For some reason I needed to download web pages and store the parsed content into a relational database. I decided to use oracle as my RDBMS since oracle provides a really big set of features for this task (like jobs, pl java, xdb, utl_http and some more) and we already use oracle in our company. So downloading the web side would not be a big deal using the utl_http package inside the database. But when I have started I have quickly figured out that html is not xml and I need to “tidy” the web sites before I can parse them.
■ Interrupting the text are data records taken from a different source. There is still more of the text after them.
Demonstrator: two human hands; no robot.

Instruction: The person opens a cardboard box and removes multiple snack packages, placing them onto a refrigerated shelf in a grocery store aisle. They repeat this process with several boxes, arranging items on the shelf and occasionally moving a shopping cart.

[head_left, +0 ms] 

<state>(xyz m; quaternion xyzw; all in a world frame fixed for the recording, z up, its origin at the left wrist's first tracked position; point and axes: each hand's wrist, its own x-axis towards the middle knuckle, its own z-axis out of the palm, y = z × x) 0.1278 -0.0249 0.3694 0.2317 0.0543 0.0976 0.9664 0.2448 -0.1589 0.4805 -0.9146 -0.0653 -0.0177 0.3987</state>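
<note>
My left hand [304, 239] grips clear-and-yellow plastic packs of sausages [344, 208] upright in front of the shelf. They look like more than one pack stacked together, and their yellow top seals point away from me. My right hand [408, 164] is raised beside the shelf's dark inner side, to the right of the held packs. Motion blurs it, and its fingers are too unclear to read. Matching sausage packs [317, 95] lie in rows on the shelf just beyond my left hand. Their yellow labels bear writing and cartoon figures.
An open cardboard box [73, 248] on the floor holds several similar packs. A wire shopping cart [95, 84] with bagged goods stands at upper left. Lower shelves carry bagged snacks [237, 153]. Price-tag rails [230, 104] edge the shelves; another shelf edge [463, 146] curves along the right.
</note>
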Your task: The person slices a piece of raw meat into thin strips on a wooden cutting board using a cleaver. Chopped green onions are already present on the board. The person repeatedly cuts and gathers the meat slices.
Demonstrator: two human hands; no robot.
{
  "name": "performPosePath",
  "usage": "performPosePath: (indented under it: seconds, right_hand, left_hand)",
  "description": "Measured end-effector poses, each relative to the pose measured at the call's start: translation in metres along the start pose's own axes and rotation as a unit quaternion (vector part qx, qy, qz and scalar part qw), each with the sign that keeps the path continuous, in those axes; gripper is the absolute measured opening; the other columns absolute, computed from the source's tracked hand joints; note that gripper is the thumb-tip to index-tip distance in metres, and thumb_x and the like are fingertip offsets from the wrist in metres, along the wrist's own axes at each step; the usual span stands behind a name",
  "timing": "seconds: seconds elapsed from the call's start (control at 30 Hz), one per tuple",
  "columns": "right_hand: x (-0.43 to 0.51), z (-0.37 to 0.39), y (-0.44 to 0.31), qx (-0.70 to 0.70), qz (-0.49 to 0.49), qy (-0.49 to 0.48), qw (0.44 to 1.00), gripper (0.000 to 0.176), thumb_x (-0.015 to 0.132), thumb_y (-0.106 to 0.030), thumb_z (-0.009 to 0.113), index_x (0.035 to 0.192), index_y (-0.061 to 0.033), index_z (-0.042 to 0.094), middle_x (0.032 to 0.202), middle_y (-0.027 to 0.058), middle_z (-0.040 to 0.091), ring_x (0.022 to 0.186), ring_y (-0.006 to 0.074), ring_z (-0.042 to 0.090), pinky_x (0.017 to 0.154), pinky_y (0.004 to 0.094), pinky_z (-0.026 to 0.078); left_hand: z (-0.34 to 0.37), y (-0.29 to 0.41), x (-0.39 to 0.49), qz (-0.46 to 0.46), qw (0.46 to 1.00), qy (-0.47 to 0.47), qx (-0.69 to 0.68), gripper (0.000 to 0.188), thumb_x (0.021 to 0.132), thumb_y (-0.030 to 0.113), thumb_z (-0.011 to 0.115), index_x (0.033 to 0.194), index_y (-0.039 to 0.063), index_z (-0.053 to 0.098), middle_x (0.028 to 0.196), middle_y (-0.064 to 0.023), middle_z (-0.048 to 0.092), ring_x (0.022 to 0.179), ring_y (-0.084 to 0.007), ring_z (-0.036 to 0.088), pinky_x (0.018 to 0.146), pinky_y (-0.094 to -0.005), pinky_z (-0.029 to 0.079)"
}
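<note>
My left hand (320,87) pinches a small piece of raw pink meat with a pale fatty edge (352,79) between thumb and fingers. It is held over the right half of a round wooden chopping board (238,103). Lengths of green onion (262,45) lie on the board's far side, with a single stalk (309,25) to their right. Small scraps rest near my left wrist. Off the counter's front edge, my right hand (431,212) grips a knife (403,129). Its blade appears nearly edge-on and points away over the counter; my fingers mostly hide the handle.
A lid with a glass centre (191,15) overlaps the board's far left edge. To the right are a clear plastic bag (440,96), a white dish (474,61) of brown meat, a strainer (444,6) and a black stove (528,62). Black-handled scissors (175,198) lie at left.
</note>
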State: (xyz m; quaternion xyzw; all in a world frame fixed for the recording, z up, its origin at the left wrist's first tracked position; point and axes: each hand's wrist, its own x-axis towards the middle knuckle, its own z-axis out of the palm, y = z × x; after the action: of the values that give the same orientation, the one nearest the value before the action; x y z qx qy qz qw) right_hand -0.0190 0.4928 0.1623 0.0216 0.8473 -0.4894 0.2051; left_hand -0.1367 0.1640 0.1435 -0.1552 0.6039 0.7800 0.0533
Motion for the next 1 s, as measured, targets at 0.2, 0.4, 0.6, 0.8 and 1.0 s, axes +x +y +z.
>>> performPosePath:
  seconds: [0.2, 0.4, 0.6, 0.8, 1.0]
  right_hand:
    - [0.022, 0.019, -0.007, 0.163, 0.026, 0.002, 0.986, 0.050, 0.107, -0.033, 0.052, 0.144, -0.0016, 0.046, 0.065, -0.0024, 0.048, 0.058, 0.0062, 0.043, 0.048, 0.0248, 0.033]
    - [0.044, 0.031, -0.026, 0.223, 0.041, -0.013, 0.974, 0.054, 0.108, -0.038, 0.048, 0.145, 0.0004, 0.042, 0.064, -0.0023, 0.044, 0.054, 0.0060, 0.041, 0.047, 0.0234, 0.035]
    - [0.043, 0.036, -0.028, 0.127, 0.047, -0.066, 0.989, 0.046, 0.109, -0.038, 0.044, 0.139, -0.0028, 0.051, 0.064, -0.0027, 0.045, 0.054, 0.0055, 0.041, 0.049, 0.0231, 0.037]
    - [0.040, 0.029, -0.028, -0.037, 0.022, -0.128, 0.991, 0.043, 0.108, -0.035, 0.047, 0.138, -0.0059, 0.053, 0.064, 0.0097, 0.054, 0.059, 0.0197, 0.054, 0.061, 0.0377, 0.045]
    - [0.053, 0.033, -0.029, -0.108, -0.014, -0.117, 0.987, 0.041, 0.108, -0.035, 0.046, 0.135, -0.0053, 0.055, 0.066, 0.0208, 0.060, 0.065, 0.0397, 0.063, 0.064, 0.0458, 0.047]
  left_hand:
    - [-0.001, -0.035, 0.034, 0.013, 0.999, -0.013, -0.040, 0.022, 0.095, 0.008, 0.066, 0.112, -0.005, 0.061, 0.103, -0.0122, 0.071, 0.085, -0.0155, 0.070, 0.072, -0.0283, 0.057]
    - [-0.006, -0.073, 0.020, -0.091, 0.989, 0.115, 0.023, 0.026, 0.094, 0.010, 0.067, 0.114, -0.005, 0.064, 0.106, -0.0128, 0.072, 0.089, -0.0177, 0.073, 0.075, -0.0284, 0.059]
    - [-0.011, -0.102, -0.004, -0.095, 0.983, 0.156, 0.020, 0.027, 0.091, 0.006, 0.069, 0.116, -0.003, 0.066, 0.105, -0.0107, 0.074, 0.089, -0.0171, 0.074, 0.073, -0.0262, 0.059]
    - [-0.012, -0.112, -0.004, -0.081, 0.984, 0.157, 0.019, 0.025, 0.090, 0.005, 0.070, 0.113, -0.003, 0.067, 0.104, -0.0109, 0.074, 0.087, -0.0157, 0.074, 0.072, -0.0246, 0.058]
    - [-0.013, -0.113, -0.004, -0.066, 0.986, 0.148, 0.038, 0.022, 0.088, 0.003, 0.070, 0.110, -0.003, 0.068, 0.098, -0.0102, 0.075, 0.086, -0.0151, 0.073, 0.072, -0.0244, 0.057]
Since Oracle supports Java as a built in language using jTidy seemed to me to be the easiest and fastest solution. No way! When I tried to ”loadjava” jtidy.jar I got tons of missing dependent classes. After a whole day of loading mega bytes of java code I decided that this cannot be a good solution.

While I was screening the web for a possible good solution I came across the “binding C libraries to oracle” feature called extproc. There is not much documentation on the web and I have never done anything in C but I will give it a shot.  

And here we go, my first blog and it is about binding libtidy to oracle plsql.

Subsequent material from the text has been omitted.